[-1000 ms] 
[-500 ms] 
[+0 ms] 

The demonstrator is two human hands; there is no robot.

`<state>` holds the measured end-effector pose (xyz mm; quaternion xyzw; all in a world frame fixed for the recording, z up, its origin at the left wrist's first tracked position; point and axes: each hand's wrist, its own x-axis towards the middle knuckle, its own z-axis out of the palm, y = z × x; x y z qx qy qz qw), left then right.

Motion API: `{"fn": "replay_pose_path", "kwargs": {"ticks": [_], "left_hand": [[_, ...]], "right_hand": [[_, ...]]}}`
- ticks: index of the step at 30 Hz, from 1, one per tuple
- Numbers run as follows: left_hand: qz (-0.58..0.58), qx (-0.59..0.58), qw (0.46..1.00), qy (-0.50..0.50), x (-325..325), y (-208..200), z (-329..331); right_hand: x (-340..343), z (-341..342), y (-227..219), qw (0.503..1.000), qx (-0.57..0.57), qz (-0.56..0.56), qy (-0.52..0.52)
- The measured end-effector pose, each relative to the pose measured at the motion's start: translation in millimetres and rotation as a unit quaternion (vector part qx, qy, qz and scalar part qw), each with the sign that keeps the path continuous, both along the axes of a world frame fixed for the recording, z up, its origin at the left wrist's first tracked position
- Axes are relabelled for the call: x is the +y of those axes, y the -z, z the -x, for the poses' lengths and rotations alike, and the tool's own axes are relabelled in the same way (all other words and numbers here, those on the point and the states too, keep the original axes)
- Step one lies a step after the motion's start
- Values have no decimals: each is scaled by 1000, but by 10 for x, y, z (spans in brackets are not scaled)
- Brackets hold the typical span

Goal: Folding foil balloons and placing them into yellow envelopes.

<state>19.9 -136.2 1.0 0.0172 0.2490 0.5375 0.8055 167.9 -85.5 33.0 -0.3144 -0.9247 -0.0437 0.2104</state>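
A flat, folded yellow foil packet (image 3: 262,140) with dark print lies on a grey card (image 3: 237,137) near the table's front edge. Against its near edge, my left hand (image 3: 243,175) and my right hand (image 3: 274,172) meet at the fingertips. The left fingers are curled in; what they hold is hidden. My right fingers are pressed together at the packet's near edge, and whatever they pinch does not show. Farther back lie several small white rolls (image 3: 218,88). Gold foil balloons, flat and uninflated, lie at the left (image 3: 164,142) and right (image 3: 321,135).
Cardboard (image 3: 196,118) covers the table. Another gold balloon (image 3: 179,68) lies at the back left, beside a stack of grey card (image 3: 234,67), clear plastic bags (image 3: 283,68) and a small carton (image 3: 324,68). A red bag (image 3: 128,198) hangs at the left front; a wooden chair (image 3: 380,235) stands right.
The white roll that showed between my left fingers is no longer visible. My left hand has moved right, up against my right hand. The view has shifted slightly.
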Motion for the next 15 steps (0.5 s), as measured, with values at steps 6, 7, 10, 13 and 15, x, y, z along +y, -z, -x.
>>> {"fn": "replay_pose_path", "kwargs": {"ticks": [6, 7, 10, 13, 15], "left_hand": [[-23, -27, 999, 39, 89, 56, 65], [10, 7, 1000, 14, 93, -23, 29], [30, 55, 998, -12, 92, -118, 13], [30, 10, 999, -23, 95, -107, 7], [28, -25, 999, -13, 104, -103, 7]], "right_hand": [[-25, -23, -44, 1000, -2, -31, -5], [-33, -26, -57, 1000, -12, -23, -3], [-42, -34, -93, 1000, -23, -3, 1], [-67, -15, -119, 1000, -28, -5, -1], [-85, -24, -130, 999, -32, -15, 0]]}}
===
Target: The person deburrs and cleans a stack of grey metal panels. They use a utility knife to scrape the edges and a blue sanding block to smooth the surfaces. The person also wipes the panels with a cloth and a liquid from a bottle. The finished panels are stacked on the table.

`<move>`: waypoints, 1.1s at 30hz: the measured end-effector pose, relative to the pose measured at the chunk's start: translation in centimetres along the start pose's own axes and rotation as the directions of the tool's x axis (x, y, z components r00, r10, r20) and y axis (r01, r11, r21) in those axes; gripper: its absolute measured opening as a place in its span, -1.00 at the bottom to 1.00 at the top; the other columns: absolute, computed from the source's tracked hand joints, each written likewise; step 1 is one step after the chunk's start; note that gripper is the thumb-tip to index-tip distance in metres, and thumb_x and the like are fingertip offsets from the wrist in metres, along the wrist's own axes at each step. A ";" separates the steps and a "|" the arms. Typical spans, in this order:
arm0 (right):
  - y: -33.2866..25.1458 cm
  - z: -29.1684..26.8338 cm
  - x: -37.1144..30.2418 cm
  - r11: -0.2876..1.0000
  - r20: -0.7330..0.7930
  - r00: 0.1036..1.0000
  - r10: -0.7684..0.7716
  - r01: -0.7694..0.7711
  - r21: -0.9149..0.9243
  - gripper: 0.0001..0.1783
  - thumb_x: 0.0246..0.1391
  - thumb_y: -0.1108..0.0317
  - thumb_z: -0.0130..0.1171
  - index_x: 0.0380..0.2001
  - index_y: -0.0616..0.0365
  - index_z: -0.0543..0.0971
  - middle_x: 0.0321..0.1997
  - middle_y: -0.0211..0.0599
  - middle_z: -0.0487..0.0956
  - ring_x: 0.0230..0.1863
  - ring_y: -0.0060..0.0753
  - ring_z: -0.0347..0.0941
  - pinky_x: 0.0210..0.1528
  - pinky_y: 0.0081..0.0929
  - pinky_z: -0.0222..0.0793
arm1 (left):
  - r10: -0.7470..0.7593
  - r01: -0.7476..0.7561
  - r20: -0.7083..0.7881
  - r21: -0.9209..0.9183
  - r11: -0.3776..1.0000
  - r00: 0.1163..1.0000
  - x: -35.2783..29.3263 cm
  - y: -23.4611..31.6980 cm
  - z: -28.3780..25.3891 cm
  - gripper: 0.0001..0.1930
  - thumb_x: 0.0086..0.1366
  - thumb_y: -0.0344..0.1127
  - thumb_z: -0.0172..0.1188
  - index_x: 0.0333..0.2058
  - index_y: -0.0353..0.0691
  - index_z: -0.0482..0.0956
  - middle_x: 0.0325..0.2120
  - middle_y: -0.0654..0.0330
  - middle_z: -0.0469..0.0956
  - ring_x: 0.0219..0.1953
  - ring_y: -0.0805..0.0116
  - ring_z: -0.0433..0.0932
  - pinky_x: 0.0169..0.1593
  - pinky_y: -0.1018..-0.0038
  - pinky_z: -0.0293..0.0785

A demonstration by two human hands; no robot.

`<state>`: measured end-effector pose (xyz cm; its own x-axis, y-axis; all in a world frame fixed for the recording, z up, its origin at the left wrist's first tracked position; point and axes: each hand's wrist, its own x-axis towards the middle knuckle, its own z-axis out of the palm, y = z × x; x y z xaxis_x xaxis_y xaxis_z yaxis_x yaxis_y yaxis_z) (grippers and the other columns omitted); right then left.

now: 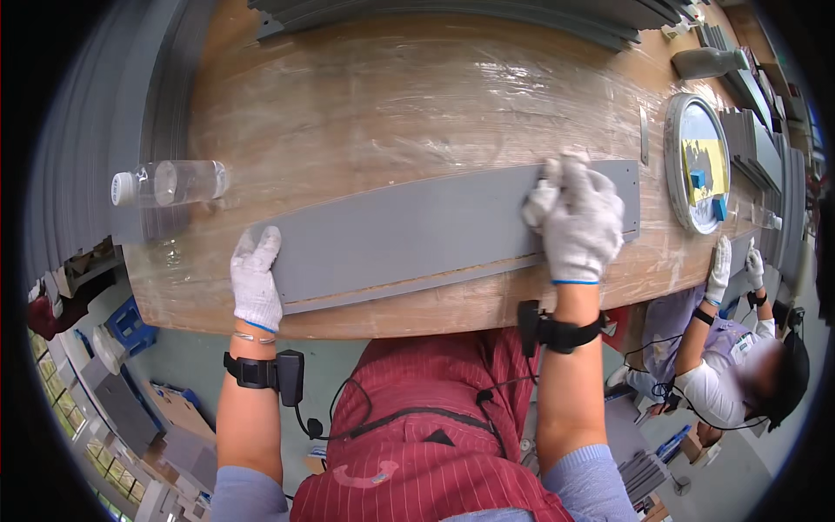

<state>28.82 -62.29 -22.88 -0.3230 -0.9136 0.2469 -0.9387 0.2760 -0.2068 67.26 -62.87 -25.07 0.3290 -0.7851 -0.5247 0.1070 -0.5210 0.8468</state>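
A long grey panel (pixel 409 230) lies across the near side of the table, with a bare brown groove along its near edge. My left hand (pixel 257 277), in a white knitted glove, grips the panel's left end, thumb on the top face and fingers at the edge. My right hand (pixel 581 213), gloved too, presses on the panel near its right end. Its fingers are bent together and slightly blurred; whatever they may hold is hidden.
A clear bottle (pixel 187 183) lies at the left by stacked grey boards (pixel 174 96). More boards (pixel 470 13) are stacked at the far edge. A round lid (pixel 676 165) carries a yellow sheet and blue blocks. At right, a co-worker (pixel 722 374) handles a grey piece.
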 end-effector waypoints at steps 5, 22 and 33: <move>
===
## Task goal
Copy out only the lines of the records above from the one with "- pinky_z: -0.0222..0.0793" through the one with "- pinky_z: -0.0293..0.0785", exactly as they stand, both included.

## Solution below
  - pinky_z: -0.0222..0.0793
arm1 (left):
  - r10: -0.7470..0.7593
  - r01: -0.7476..0.7561
  - r20: -0.7083..0.7881
  - r21: -0.9209..0.9183
  - r11: -0.3776..1.0000
  - r00: 0.1163..1.0000
  - x: -35.2783..29.3263 cm
  - y: -23.4611..31.6980 cm
  - z: -28.3780..25.3891 cm
  - gripper: 0.0001..0.1930
  - thumb_x: 0.0086..0.1366
  - thumb_y: -0.0344..0.1127
  - thumb_z: -0.0172..0.1188
  - index_x: 0.0333..0.2058
  - index_y: -0.0353..0.0691
  - index_z: -0.0482..0.0956
  - middle_x: 0.0325..0.2120
  - middle_y: -0.0654..0.0330
  - middle_z: -0.0469..0.0956
  - ring_x: 0.0219..0.1953
  - ring_y: -0.0805..0.0116
  - ring_z: -0.0433..0.0932
  - pinky_x: 0.0169..0.1593
  - pinky_y: -0.1018..-0.0038
  - pinky_z: -0.0293..0.0785

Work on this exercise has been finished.